The invention also relates to a method for detecting the presence of microorganisms in a liquid sample, implemented using the system such as defined above, said method comprising the following steps:


introducing the liquid sample and a culture medium into the container, to obtain a liquid mixture,


introducing said container into the internal space of the enclosure,


adjusting the incubation temperature in the internal space of the enclosure to a set value suitable for the culture medium,


measuring pH over time in the liquid mixture present in the container, to obtain a curve of pH variation as a function of time,


determining the presence or absence of microorganisms via analysis of said curve of pH variation as a function of time.


According to one particularity, the method comprises a step of agitating the container to mix the liquid sample and the culture medium.


According to another particularity, the method comprises a step of adjusting the incubation time.
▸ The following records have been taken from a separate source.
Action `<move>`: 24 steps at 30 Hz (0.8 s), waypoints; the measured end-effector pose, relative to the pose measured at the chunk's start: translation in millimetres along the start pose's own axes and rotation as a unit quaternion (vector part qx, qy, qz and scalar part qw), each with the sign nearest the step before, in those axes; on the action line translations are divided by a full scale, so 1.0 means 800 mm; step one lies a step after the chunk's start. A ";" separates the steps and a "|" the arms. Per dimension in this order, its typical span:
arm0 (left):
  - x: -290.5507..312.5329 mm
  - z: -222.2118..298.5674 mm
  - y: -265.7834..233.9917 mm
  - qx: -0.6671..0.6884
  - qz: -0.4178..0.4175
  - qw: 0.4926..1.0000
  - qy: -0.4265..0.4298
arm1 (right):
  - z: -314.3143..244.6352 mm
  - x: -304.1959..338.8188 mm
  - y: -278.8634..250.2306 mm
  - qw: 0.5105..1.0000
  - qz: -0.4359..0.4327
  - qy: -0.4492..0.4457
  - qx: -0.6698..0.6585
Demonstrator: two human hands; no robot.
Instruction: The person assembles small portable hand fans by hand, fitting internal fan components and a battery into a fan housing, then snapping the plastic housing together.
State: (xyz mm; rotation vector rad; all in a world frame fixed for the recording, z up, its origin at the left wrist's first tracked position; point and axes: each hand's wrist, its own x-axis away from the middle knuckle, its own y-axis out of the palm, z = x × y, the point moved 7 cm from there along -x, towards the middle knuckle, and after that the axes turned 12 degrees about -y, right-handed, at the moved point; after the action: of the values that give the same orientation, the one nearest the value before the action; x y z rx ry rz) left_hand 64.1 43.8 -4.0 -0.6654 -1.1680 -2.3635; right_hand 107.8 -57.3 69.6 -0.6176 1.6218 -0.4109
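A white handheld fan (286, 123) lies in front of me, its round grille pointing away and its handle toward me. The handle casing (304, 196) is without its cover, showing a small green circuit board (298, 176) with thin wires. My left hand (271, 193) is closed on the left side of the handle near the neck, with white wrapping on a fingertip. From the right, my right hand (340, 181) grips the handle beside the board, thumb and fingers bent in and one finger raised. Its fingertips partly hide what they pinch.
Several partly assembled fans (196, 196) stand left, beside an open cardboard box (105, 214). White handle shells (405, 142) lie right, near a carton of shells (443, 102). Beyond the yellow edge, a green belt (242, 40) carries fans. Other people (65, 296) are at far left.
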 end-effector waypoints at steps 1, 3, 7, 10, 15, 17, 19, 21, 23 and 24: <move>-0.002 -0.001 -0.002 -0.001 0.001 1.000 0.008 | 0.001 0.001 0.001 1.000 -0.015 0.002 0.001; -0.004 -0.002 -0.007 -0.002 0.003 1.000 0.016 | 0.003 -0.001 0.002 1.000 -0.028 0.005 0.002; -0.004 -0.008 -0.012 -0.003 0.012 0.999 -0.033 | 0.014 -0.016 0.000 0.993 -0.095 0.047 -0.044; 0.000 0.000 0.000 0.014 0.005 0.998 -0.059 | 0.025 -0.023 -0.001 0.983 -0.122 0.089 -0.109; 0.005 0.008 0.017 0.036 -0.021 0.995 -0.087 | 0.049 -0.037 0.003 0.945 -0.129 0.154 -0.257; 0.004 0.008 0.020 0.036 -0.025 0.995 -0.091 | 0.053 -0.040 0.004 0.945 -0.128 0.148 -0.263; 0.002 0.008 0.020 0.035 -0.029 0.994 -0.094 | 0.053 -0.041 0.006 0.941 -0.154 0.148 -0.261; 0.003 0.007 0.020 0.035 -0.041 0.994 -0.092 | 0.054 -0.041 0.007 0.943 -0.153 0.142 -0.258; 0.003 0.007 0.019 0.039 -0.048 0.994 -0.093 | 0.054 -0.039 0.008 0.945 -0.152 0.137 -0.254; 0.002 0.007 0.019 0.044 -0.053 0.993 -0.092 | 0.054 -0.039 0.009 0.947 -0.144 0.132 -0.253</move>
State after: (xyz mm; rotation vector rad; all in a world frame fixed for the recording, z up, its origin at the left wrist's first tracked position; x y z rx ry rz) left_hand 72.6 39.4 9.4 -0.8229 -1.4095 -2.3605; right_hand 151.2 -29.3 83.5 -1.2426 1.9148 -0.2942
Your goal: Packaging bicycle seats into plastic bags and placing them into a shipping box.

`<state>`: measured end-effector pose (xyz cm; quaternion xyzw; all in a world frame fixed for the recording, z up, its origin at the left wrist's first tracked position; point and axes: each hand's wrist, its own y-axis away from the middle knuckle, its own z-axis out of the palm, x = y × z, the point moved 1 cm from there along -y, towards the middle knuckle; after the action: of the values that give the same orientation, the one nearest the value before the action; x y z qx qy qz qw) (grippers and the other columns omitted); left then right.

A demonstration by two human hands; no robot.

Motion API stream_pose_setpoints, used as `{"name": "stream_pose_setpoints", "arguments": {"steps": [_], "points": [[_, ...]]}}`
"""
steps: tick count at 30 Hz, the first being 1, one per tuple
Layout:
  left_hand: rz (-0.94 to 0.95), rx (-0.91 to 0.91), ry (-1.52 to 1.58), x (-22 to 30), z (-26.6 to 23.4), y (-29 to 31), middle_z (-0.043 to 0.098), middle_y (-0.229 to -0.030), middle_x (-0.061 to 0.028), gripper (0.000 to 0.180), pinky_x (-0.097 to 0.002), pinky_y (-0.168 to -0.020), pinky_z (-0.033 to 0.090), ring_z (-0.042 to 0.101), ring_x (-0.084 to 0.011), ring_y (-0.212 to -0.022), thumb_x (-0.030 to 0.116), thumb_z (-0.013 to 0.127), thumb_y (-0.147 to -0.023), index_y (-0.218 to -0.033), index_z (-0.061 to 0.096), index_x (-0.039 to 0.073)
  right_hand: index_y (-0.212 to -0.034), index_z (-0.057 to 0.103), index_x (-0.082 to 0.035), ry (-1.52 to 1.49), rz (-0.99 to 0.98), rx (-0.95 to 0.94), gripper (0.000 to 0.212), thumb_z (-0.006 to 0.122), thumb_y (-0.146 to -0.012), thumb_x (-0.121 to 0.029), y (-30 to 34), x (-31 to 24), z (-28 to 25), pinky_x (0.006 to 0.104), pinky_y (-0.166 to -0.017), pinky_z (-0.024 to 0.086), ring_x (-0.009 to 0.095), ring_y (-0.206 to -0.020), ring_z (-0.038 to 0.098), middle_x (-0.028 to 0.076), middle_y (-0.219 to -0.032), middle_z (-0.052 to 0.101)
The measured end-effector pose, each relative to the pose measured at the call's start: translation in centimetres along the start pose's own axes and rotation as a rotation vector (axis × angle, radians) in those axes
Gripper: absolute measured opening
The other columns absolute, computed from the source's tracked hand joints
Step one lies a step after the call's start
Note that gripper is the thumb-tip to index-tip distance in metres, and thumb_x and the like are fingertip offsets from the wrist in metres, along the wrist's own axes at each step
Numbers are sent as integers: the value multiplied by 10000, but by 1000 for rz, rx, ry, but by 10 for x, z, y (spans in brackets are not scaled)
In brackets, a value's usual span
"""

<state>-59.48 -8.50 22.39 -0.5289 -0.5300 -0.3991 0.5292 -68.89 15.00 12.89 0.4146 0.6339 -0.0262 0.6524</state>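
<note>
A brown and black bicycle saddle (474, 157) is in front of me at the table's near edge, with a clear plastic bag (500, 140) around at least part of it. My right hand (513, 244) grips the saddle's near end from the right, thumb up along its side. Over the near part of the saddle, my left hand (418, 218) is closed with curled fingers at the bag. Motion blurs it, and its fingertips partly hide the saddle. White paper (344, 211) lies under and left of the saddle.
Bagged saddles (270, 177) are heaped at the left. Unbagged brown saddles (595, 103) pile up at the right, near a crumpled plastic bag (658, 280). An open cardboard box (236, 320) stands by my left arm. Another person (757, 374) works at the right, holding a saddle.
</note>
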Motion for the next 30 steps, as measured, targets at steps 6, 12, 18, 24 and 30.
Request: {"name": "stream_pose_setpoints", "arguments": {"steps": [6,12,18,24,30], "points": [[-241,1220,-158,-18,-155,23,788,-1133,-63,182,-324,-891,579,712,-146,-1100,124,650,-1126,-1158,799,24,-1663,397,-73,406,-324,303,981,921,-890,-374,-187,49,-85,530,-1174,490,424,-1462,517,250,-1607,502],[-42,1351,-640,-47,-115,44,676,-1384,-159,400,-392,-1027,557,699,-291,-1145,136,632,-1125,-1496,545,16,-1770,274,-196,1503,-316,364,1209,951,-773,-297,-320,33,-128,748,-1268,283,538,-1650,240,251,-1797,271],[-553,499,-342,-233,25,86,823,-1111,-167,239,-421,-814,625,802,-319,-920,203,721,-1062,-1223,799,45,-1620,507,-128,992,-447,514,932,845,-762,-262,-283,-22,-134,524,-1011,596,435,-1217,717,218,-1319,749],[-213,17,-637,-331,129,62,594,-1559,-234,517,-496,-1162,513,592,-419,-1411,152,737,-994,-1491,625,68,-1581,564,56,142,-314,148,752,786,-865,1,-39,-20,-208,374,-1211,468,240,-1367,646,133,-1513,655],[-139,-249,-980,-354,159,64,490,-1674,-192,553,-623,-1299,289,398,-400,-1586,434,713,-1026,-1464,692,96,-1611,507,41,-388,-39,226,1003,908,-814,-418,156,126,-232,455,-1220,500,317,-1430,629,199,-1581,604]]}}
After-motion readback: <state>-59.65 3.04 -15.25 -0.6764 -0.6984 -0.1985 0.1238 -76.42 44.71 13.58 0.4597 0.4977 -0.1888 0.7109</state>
The solution of the invention thus allows each container to be equipped with its own instrument for monitoring microbial growth, this allowing the blood-culture test to be started outside the analysis laboratory, at the very place of sampling.





BRIEF DESCRIPTION OF THE FIGURES

Other features and advantages will become apparent from the following detailed description, which is provided with reference to the appended drawings, in which:



FIG. 1A shows a vial-type instrumented container according to that used in the system of the invention.



FIG. 1B shows, viewed from above, the bottom of said vial and shows the two electrodes integrated into the vial.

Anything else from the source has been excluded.